_YOUR ASSIGNMENT_
From the data that follows, copy every line holding the string "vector".

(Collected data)
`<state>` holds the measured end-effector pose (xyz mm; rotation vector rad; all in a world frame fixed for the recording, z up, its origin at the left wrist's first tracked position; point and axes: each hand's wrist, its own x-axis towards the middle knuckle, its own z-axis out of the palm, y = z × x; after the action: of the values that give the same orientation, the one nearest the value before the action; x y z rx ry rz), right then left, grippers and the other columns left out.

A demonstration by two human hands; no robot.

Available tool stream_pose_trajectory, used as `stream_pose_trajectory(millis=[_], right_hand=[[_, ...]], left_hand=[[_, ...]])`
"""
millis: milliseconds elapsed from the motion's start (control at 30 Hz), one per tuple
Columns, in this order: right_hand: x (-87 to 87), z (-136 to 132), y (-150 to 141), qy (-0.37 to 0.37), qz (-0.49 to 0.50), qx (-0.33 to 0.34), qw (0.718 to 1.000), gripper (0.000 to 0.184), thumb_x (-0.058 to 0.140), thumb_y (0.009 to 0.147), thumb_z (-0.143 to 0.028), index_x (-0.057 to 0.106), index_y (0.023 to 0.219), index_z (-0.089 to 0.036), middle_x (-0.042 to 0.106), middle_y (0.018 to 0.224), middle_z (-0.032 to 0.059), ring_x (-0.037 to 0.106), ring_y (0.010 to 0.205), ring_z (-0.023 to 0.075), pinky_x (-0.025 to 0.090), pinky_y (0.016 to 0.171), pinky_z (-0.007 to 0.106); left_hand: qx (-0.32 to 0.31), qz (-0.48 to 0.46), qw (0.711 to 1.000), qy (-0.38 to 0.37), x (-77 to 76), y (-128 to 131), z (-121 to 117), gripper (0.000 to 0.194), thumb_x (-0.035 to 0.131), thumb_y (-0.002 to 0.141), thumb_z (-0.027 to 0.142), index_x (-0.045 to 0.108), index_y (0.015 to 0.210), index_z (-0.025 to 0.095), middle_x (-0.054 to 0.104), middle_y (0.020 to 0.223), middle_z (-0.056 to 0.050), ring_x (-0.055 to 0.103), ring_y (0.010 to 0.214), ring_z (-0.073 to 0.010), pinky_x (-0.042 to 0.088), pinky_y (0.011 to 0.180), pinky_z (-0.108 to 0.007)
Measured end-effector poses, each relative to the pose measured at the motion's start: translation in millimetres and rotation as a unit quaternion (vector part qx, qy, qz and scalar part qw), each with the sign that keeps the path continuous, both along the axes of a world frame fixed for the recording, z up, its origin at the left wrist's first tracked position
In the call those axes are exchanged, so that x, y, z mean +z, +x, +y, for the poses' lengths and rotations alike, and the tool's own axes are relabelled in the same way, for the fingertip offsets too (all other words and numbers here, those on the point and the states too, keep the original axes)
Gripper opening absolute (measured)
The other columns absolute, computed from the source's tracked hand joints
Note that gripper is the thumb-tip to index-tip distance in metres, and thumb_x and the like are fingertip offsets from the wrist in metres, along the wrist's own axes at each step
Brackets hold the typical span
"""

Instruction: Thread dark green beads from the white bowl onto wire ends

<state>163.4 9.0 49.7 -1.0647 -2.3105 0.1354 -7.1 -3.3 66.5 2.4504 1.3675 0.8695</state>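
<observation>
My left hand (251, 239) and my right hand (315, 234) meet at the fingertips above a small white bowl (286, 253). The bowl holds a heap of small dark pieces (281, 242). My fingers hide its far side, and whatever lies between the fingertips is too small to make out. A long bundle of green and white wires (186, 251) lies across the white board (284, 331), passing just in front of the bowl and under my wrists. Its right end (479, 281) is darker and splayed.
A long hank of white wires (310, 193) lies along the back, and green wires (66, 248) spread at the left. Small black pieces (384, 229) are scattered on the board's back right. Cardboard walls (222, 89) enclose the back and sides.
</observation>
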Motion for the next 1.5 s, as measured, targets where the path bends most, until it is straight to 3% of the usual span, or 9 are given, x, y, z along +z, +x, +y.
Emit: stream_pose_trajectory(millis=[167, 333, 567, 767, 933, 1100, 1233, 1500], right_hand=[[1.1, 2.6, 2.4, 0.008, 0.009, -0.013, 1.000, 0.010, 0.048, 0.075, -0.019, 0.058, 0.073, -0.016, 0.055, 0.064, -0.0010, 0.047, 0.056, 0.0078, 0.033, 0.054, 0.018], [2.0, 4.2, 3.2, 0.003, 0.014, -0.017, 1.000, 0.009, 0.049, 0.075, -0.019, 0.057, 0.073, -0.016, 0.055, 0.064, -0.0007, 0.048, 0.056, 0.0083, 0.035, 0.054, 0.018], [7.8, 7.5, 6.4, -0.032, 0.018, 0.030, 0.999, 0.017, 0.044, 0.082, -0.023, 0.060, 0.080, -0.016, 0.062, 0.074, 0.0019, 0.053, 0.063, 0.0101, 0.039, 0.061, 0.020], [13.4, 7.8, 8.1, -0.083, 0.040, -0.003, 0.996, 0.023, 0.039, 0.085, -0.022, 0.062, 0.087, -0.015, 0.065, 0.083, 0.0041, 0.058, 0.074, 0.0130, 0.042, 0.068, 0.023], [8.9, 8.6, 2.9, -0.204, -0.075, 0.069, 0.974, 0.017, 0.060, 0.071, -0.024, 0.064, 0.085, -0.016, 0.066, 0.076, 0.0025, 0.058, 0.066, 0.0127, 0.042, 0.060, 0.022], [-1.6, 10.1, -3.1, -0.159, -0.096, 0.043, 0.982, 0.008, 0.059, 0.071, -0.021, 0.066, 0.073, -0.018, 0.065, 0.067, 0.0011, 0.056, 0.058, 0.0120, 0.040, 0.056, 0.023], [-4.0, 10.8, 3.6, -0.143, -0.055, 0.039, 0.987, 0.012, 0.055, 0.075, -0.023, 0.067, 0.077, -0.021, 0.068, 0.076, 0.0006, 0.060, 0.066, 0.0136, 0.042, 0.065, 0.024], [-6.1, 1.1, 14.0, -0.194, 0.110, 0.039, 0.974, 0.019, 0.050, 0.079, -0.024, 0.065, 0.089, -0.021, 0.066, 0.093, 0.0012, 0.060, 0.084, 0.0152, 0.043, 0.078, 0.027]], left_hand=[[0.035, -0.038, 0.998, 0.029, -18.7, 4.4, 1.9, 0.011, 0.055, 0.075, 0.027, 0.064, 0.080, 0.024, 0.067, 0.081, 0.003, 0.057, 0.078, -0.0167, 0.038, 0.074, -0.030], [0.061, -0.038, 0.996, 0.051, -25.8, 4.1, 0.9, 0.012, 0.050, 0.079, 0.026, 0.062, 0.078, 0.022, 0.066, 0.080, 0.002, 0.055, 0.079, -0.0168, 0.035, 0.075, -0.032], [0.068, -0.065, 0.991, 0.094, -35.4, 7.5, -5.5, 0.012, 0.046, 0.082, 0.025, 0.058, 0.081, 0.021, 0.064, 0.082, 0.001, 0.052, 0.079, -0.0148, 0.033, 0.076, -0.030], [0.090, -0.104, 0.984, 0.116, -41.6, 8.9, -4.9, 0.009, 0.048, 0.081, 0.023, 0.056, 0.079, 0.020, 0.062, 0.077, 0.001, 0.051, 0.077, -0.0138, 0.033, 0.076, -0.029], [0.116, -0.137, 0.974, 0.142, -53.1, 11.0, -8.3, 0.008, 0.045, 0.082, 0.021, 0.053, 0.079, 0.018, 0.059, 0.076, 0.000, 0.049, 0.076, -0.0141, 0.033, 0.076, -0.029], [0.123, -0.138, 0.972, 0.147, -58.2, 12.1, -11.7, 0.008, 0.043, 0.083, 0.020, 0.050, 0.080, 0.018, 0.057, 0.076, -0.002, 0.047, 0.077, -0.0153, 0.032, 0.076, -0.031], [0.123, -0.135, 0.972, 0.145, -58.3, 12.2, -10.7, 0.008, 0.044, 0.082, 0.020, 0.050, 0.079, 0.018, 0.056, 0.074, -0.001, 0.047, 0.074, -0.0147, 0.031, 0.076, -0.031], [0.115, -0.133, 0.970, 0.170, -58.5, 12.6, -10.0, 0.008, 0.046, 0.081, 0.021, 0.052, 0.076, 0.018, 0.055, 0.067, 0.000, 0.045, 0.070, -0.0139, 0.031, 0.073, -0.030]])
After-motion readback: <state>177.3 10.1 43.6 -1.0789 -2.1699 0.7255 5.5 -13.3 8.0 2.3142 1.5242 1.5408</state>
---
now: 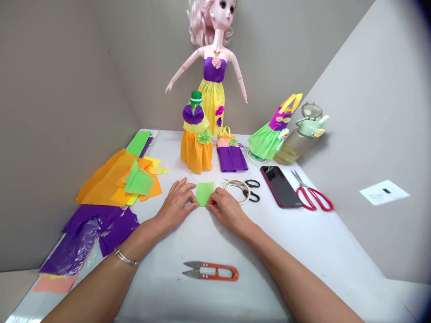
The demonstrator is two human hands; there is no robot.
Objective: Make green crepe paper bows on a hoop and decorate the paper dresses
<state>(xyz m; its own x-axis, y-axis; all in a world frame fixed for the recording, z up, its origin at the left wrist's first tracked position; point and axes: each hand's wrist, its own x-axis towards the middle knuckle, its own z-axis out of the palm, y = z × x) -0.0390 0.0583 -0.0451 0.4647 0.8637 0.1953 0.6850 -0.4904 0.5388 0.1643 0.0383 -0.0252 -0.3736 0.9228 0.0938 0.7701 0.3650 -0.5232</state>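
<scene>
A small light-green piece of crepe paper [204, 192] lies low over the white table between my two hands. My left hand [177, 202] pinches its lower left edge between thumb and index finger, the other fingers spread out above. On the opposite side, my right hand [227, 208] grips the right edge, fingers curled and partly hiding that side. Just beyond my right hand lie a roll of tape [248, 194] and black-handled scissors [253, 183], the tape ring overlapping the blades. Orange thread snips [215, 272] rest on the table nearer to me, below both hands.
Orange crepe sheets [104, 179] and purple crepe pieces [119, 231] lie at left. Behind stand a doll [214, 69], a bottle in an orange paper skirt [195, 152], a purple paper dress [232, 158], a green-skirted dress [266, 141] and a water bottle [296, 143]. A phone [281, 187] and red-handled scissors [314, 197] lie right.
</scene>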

_YOUR RESPONSE_
`<state>` holds the measured end-effector pose (xyz mm; rotation vector rad; all in a world frame fixed for the recording, z up, its origin at the left wrist's first tracked position; point and axes: each hand's wrist, its own x-axis towards the middle knuckle, its own z-axis out of the palm, y = z × x; after the action: of the values that give the same orientation, the one nearest the value before the action; x y z rx ry rz), right then left, grippers and the other columns left out.
Measured end-effector poses, each relative to the pose measured at the motion's start: translation in millimetres and rotation as a unit quaternion (vector part qx, qy, qz and scalar part qw), each with the sign that keeps the path continuous, both along the axes of a world frame fixed for the recording, z up, its origin at the left wrist's first tracked position

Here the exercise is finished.